HashMap vs LinkedHashMap vs CustomHashMap
interface CustomMap<K, V> extends Map<K, V> {
public boolean insertionRule(K key, V value);
}
#SuppressWarnings({ "rawtypes", "unchecked" })
public class CustomHashMap<K, V> implements CustomMap<K, V> {
private Map<K, V> entryMap;
// SET: Adds the specified element to this set if it is not already present.
private Set<K> entrySet;
public CustomHashMap() {
super();
entryMap = new LinkedHashMap<K, V>();
entrySet = new HashSet();
}
#Override
public boolean insertionRule(K key, V value) {
// KEY as null and EMPTY String is not allowed.
if (key == null || (key instanceof String && ((String) key).trim().equals("") ) ) {
return false;
}
// If key already available then, we are not overriding its value.
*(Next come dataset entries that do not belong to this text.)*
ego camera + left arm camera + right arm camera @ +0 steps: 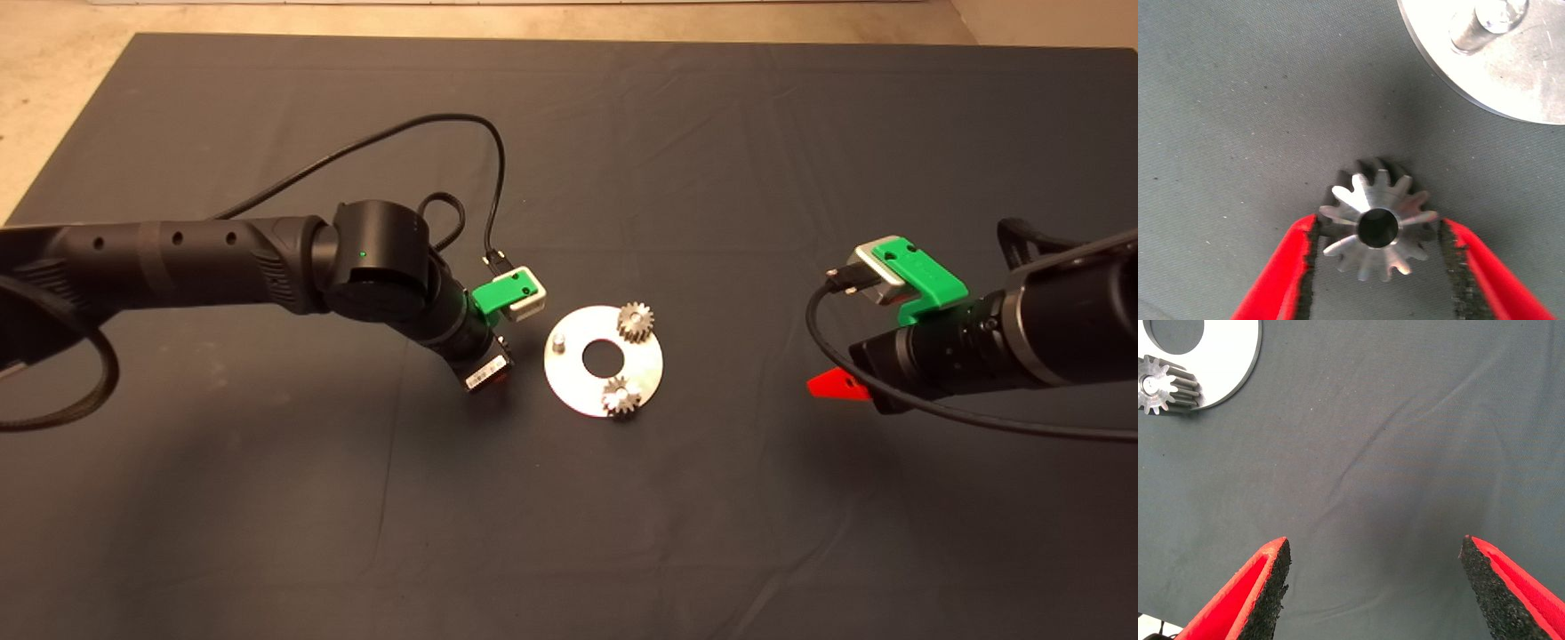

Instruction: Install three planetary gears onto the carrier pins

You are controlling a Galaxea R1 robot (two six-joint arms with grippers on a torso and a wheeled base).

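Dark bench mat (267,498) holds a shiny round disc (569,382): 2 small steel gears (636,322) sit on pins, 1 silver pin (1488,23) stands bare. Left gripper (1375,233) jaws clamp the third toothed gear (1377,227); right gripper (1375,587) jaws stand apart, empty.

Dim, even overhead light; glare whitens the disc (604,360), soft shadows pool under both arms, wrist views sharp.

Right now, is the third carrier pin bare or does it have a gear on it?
Bare. The third carrier pin stands uncovered on the disc; the left gripper holds the third gear beside it.
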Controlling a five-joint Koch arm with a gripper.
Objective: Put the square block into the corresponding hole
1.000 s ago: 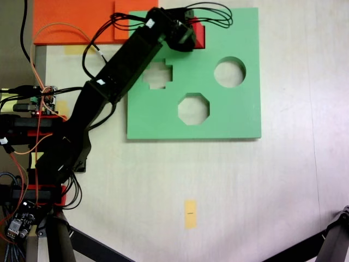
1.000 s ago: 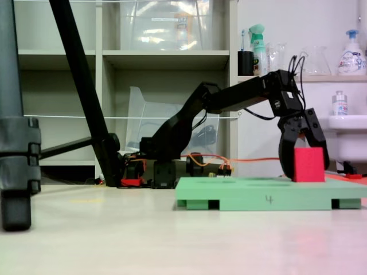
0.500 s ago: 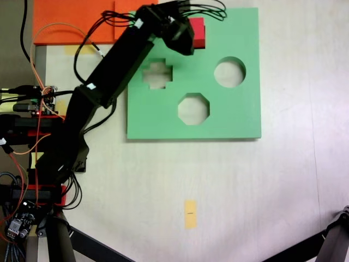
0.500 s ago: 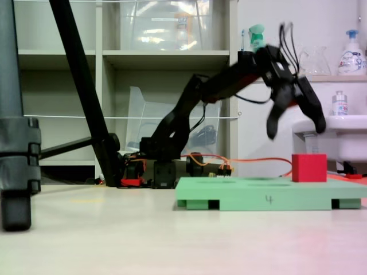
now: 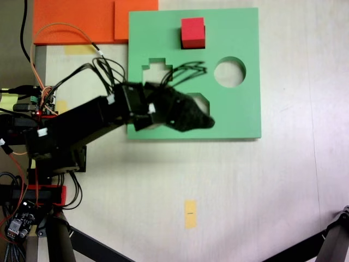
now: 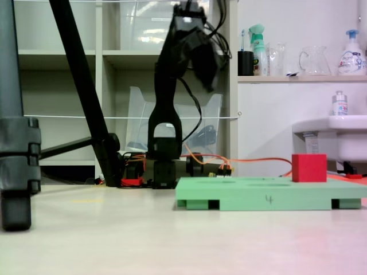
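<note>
The red square block (image 5: 192,31) stands at the top middle of the green foam board (image 5: 240,114), and its upper part sticks up above the board's surface (image 6: 309,167). The corresponding hole is hidden; the block stands where it would be. My gripper (image 5: 203,120) hangs high above the board, over the octagonal cutout and well apart from the block. In a fixed view from the side the gripper (image 6: 206,77) is raised near shelf height with the arm folded upright. It is a dark blur with nothing in it, and the gap between its jaws cannot be made out.
The board also has a cross cutout (image 5: 157,66), a round cutout (image 5: 229,71) and an octagonal cutout (image 5: 199,99) partly under the gripper. Orange foam slabs (image 5: 82,19) lie at the top left. Cables and boards (image 5: 32,103) sit left; tripod legs (image 5: 71,240) cross the bottom.
The gripper opened off the red block, lifted, and swung back toward the base, now over the board's lower middle. The block has stayed in place.
</note>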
if (entrySet.contains(key)) { // Then override its value, but we are not allowing
return false;
} else { // Add the entry
entrySet.add(key);
entryMap.put(key, value);
return true;
}
}
public V put(K key, V value) {
V oldValue = entryMap.get(key);
insertionRule(key, value);
return oldValue;
}
public void putAll(Map<? extends K, ? extends V> t) {
for (Iterator i = t.keySet().iterator(); i.hasNext();) {
K key = (K) i.next();
insertionRule(key, t.get(key));
}
}
public void clear() {
entryMap.clear();
entrySet.clear();
}
public boolean containsKey(Object key) {
return entryMap.containsKey(key);
}
public boolean containsValue(Object value) {
return entryMap.containsValue(value);
}
public Set entrySet() {
return entryMap.entrySet();
}
public boolean equals(Object o) {
return entryMap.equals(o);
}
public V get(Object key) {
return entryMap.get(key);
}
public int hashCode() {
return entryMap.hashCode();
}
public boolean isEmpty() {
return entryMap.isEmpty();
}
public Set keySet() {
return entrySet;
}
public V remove(Object key) {
entrySet.remove(key);
return entryMap.remove(key);
}
public int size() {
return entryMap.size();
}
public Collection values() {
return entryMap.values();
}
}
Usage of CustomHashMap:
public static void main(String[] args) {
System.out.println("== LinkedHashMap ==");
Map<Object, String> map2 = new LinkedHashMap<Object, String>();
addData(map2);
System.out.println("== CustomHashMap ==");
Map<Object, String> map = new CustomHashMap<Object, String>();
addData(map);
}
public static void addData(Map<Object, String> map) {
map.put(null, "1");
map.put("name", "Yash");
map.put("1", "1 - Str");
map.put("1", "2 - Str"); // Overriding value
map.put("", "1"); // Empty String
map.put(" ", "1"); // Empty String
map.put(1, "Int");
map.put(null, "2"); // Null
for (Map.Entry<Object, String> entry : map.entrySet()) {
System.out.println(entry.getKey() + " = " + entry.getValue());
}
}
O/P:
== LinkedHashMap == | == CustomHashMap ==
null = 2 | name = Yash
name = Yash | 1 = 1 - Str
1 = 2 - Str | 1 = Int
= 1 |
= 1 |
1 = Int |
If you know the KEY's are fixed then you can use EnumMap. Get the values form Properties/XML files
EX:
enum ORACLE {
IP, URL, USER_NAME, PASSWORD, DB_Name;
}
EnumMap<ORACLE, String> props = new EnumMap<ORACLE, String>(ORACLE.class);
props.put(ORACLE.IP, "127.0.0.1");
props.put(ORACLE.URL, "...");
props.put(ORACLE.USER_NAME, "Scott");
props.put(ORACLE.PASSWORD, "Tiget");
props.put(ORACLE.DB_Name, "MyDB");
I don't know if it is opensource, but after a little googling, I found this implementation of Map using ArrayList. It seems to be pre-1.5 Java, so you might want to genericize it, which should be easy. Note that this implementation has O(N) access, but this shouldn't be a problem if you don't add hundreds of widgets to your JPanel, which you shouldn't anyway.
Whenever i need to maintain the natural order of things that are known ahead of time, i use a EnumMap
the keys will be enums and you can insert in any order you want but when you iterate it will iterate in the enum order (the natural order).
Also when using EnumMap there should be no collisions which can be more efficient.
I really find that using enumMap makes for clean readable code.